> Exercise: For this exercise, return only the lines in the records below from the one holding "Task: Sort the" through the one holding "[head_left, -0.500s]", including both, exactly as they appear and without pictures.

• • • •

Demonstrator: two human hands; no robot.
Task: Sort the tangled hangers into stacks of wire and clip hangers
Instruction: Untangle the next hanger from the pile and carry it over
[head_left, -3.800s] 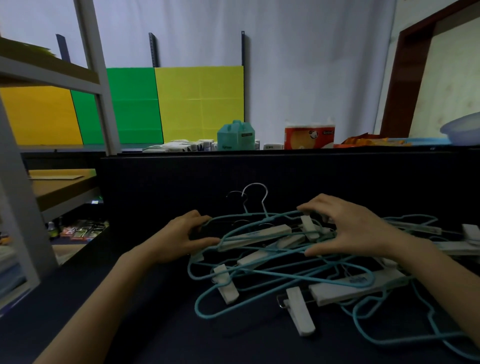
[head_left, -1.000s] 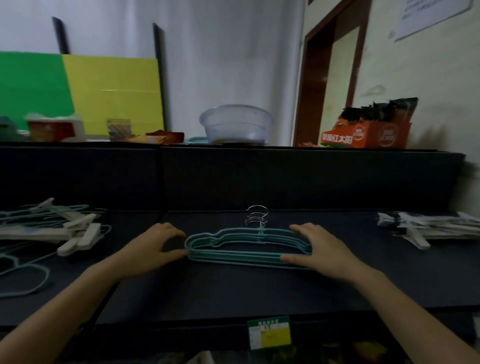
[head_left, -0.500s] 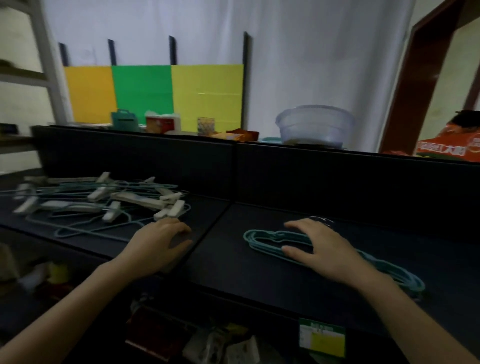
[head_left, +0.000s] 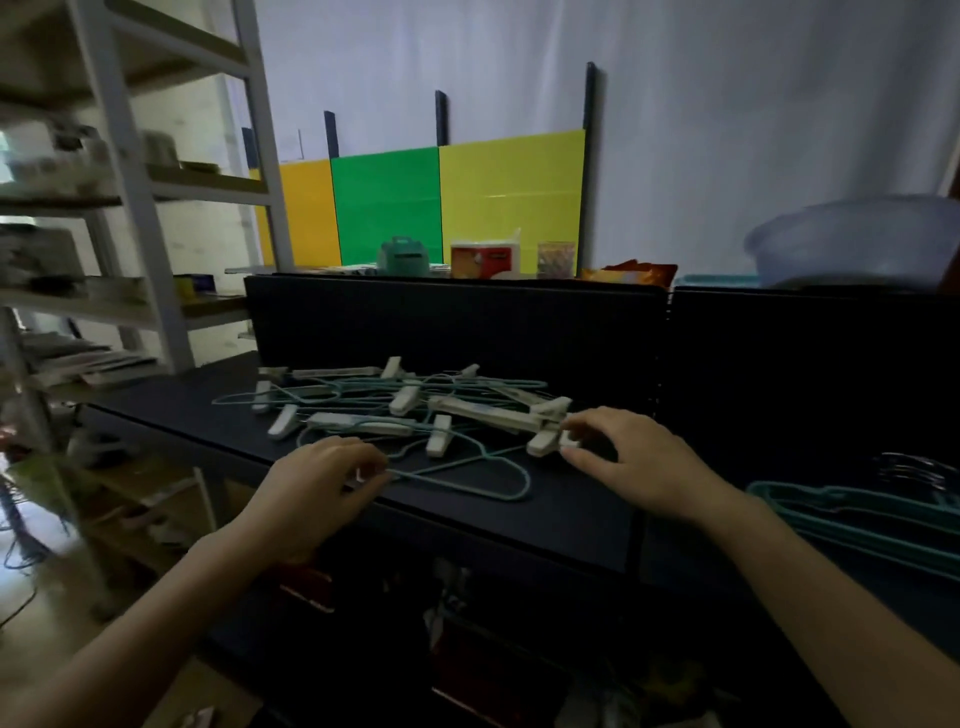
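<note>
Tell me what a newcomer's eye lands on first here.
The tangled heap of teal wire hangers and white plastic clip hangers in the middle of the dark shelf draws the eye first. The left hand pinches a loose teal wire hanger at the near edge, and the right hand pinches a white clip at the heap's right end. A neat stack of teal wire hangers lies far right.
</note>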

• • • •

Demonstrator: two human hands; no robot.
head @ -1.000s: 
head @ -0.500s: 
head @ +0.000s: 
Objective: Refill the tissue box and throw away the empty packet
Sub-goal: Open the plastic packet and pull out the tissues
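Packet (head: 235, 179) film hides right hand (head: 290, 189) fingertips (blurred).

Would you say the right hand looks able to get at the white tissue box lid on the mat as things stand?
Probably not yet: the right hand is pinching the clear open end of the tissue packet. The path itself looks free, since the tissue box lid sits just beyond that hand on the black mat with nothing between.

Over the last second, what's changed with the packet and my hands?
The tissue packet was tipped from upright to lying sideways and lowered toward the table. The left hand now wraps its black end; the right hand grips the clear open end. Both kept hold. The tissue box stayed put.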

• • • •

> Answer for the task:
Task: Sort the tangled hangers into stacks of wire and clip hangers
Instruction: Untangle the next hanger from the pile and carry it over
[head_left, -3.800s] 
[head_left, -1.000s] 
[head_left, -0.500s] 

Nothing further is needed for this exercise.